Martin stared blankly for a moment, then looking around as if trying to spy out eavesdroppers, pulled her inside and shut the door behind her.

“You could hear that?”

“The TV? Yes, a little, and I saw the light through your window.”

“Blasted paper-thin curtains.” He grimaced and ran his fingers through his hair. “You are going to catch me at everything bad, aren’t you? Let’s hope you’re not her spy. She’ll have my balls for stew.”

“Who, Mrs. Wattlesbrook?”

“Yes, in whose presence I signed a dozen nondisclosure and proper-behavior and first-child and I don’t know what other kinds of promises, in one of which I swore to keep any modern thingies out of sight of the guests.”

“Tell me that Wattlesbrook isn’t her real name.”

“It is, actually.”

“Oh, no,” she said with a laugh in her voice.

“Oh, yes.” He sat on the edge of his bed. “I take it, then, you’re not spying for her? Good. Yes, dear Mrs. Wattlesbrook, descended from the noble water buffalo. It’s a decent job, though. Best pay for being a gardener I’ve ever had.” He met her eyes. “I’d hate to lose it, Miss Erstwhile.”

“I’m not going to tattletale,” she said in tired big-sister tones. “And you can’t call me Miss Erstwhile when you have a towel around your neck. To real people I’m Jane.”

“I’m still Martin.”

“How did you get the game on your TV out here, anyway?”

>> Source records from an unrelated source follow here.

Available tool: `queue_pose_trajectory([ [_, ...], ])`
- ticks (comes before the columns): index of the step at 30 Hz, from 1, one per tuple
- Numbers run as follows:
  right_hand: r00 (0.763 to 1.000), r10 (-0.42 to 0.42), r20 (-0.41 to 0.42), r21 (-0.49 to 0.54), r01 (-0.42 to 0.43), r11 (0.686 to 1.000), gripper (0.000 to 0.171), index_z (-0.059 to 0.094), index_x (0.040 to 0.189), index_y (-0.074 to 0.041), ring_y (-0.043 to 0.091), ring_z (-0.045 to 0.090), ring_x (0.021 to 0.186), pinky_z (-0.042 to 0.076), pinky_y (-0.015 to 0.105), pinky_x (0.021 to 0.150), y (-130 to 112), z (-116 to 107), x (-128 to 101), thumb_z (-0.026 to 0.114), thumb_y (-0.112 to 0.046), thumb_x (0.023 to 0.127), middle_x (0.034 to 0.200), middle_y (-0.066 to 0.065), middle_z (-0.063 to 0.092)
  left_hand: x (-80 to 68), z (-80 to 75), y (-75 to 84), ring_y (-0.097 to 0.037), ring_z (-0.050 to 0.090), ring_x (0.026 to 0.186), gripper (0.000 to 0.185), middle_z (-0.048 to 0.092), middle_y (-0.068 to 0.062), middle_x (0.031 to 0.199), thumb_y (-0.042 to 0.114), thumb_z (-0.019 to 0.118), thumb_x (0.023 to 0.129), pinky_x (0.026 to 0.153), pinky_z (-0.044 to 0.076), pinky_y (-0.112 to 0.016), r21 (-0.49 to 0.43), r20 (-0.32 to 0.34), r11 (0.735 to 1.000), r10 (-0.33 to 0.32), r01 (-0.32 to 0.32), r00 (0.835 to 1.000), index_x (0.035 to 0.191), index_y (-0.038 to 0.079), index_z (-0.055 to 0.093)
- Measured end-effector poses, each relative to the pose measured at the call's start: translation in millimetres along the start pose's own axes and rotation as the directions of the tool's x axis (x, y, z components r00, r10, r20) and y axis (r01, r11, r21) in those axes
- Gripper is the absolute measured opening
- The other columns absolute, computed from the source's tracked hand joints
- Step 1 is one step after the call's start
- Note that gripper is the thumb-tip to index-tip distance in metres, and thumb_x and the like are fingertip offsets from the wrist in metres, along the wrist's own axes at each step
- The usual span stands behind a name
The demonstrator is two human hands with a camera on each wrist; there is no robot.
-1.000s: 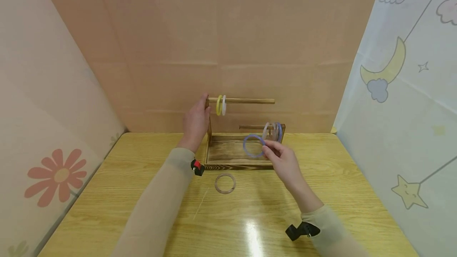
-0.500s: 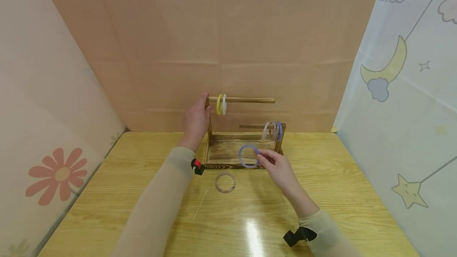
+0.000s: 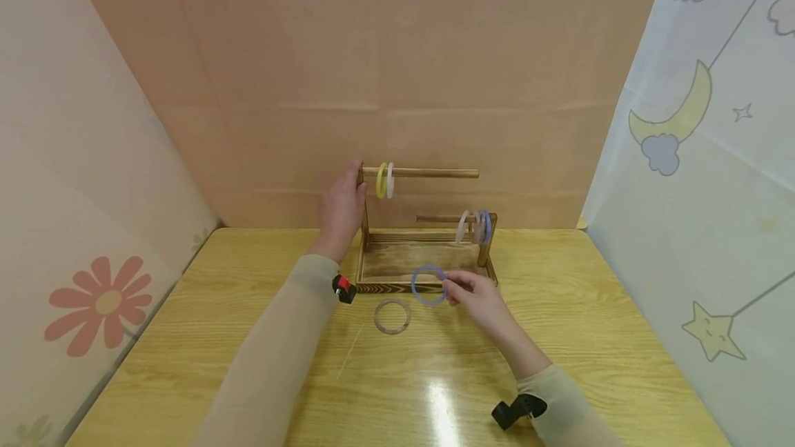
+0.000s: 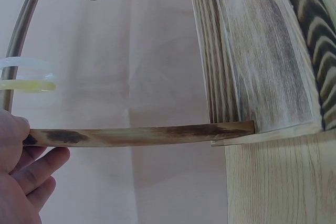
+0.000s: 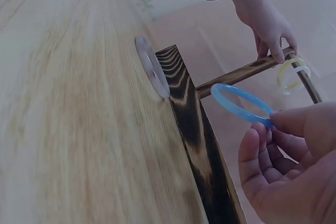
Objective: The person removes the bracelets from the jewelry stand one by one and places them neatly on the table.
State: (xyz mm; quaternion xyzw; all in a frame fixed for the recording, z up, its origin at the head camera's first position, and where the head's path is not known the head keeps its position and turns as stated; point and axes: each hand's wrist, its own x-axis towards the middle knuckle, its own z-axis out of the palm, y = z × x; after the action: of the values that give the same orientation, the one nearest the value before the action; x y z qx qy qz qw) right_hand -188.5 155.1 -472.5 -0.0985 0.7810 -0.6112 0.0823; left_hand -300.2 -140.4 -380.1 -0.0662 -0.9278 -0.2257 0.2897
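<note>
Lowered and drawn back since a second ago: blue ring point(image 3: 428, 285), pinched by its rim in the right hand point(image 3: 475, 295), then level with the lower rod, now at the front edge of the wooden stand point(image 3: 397, 264), above the table point(image 3: 248, 364). Left hand point(image 3: 341, 209) unmoved, fingers curled round the top of the stand's left post, beside the upper rod point(image 3: 435, 174). Hung on that rod near the post: yellow ring point(image 3: 381, 181) and white ring point(image 3: 390, 180), side by side. On the lower rod point(image 3: 437, 219), at its right end, more rings point(image 3: 475, 227), pale and blue. Flat on the table, just in front of the stand and left of the blue ring: clear ring point(image 3: 392, 316).
</note>
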Motion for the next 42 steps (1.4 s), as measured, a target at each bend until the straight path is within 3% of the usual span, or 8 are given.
queue_pose_trajectory([
  [6, 0.996, 0.03, 0.082, 0.016, -0.031, 0.999, 0.037, 0.067, 0.144, 0.008, 0.031, 0.066, 0.098, 0.059, 0.042, 0.087, 10.0, -4.2, 4.3, 0.062, -0.016, 0.115, 0.107, 0.016, 0.071, 0.5, 2.5, 0.1, -0.035, 0.073, 0.086, 0.048, 0.076, -0.014, 0.128, 0.022, 0.064, 0.115, 0.072, 0.059, -0.051, -0.007, -0.007, 1.0, -0.004, 0.004, 1.0, 0.161, 0.014, 0.05],
  [11, 0.99, 0.024, 0.137, 0.007, -0.025, 1.0, 0.034, 0.067, 0.14, 0.011, 0.024, 0.061, 0.09, 0.055, 0.039, 0.081, 15.6, -7.0, 7.2, 0.06, -0.011, 0.115, 0.101, 0.014, 0.07, 1.2, 4.9, -0.7, -0.034, 0.071, 0.079, 0.048, 0.076, -0.014, 0.129, 0.021, 0.064, 0.115, 0.07, 0.058, -0.05, -0.012, -0.011, 1.0, -0.01, 0.01, 1.0, 0.161, 0.014, 0.05],
  [17, 0.984, 0.042, 0.175, 0.005, -0.044, 0.999, 0.032, 0.068, 0.134, 0.013, 0.025, 0.059, 0.089, 0.053, 0.039, 0.081, 20.4, -8.8, 8.5, 0.059, -0.011, 0.116, 0.098, 0.012, 0.066, 0.7, 4.7, -0.8, -0.032, 0.067, 0.074, 0.05, 0.077, -0.014, 0.122, 0.022, 0.064, 0.115, 0.065, 0.056, -0.049, -0.006, 0.0, 1.0, -0.02, 0.02, 1.0, 0.161, 0.015, 0.049],
  [29, 0.975, 0.122, 0.188, 0.027, -0.129, 0.991, 0.033, 0.07, 0.134, 0.013, 0.023, 0.063, 0.089, 0.057, 0.033, 0.077, 31.2, -12.5, 9.4, 0.062, -0.013, 0.114, 0.102, 0.013, 0.071, 1.3, 6.8, -2.7, -0.033, 0.072, 0.081, 0.048, 0.077, -0.014, 0.122, 0.022, 0.064, 0.115, 0.068, 0.058, -0.05, 0.001, -0.016, 1.0, 0.004, -0.004, 1.0, 0.16, 0.014, 0.051],
  [42, 0.98, 0.108, 0.17, -0.061, -0.099, 0.993, 0.03, 0.072, 0.131, 0.014, 0.021, 0.069, 0.084, 0.061, 0.034, 0.075, 33.1, -9.0, 9.8, 0.065, -0.009, 0.112, 0.098, 0.014, 0.075, 2.1, 7.6, -2.3, -0.033, 0.07, 0.08, 0.048, 0.077, -0.013, 0.115, 0.021, 0.066, 0.114, 0.067, 0.057, -0.05, -0.007, -0.018, 1.0, -0.006, 0.006, 1.0, 0.159, 0.015, 0.052],
])
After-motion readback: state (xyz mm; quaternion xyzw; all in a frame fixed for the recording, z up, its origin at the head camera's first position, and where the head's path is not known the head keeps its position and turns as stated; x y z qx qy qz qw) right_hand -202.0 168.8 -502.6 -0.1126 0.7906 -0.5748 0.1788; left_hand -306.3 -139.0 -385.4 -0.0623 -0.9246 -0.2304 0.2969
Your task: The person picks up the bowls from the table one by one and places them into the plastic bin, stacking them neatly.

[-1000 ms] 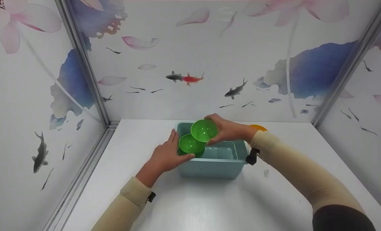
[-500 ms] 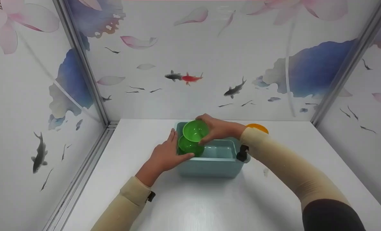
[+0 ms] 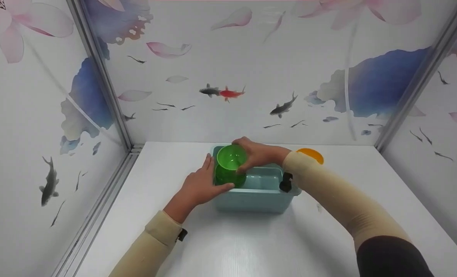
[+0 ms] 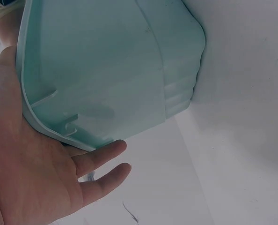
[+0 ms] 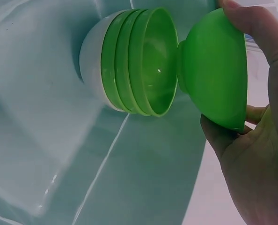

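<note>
My right hand [image 3: 258, 152] holds a bright green bowl [image 3: 229, 157] by its rim, with the thumb on one side and fingers on the other. Below it, inside the left end of a light blue-green plastic bin [image 3: 251, 202], stands a nested stack of bowls [image 3: 231, 179]. The right wrist view shows green bowls [image 5: 155, 70] nested in a white bowl [image 5: 92, 61]. There the held bowl's foot is right at the top bowl's opening. My left hand [image 3: 197, 186] rests on the bin's near left corner, thumb along the front rim and fingers extended along the side.
An orange rounded object [image 3: 312, 154], partly hidden by the right sleeve, is behind the bin's right side. The bin stands on a white table [image 3: 228, 246] close to the printed back wall [image 3: 228, 123]. Side walls with metal frame edges flank the table.
My right hand has brought the green bowl left until it is over the stack, covering the top bowl's opening in the head view. My left hand has stayed on the bin's corner.
</note>
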`<state>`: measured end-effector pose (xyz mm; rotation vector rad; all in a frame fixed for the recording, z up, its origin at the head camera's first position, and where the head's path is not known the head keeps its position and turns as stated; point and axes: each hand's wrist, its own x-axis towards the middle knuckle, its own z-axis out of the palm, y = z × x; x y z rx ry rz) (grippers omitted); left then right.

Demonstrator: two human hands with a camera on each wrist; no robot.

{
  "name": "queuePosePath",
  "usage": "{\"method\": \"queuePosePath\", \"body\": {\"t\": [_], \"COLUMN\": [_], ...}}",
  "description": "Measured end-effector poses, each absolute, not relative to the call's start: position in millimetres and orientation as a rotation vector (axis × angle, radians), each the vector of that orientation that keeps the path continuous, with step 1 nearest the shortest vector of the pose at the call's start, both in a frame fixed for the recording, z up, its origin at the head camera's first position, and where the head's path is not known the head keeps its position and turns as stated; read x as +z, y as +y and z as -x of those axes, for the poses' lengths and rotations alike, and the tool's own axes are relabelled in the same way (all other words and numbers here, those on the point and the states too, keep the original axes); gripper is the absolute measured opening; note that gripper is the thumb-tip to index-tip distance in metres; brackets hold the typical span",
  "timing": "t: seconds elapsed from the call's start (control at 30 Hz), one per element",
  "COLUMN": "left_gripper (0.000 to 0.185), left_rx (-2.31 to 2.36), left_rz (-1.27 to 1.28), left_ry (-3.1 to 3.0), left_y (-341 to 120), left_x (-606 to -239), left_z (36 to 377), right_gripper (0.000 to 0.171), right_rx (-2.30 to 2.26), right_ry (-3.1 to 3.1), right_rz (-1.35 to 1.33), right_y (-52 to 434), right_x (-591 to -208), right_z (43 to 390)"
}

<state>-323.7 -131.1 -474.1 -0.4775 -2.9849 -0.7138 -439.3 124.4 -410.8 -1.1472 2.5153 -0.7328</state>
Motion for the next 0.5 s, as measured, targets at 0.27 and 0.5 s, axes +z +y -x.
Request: {"method": "queuePosePath", "body": {"t": [0.27, 0.5], "left_gripper": [0.133, 0.133], "left_rx": [-0.692, -0.716], "left_rz": [0.477, 0.470], "left_ry": [-2.991, -2.992], "left_y": [-130.0, -130.4], "left_x": [-474.9, -473.4], "left_z": [324.9, 324.3], "right_gripper": [0.110, 0.109], "right_rx": [-0.711, -0.641], "right_ry": [2.503, 2.518], "right_rz": [1.127, 1.136], "right_y": [122.1, 120.7], "right_x": [-415.2, -420.0], "right_z": [445.4, 452.0]}}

He jerked a sheet off a combination television and VCR with a magician’s ta-da flourish, explaining that he’d asked a guy from the town to record it for him that afternoon.

“I know, Why risk so much for a basketball game? Behold the weakness that is man.”

“Did you play basketball?” she asked, eyeing again his sleek height.

“Americans always ask me that, and so, curious, I started watching the NBA games a couple of years ago. Now I’m shamelessly addicted.They’re a bit more exciting than football, aren’t they? About as much running around but a lot more goals. Don’t tell a soul from Sheffield that I said that. Long live the Manchester United.”

“Yes, absolutely, go United,” she said, crossing herself.

“So, uh, you came about the score.”

“Yes, the score,” she said, having forgotten all about it.

“Last I saw, it was fifteen to ten Knicks, first quarter.”

“First quarter? Well, would you mind if I stayed and watched the rest?”

“If Mrs. Wattlesbrook finds you here . . .”

“They all think I’m in bed. No one will come looking for me. I’m last in precedence, after all.”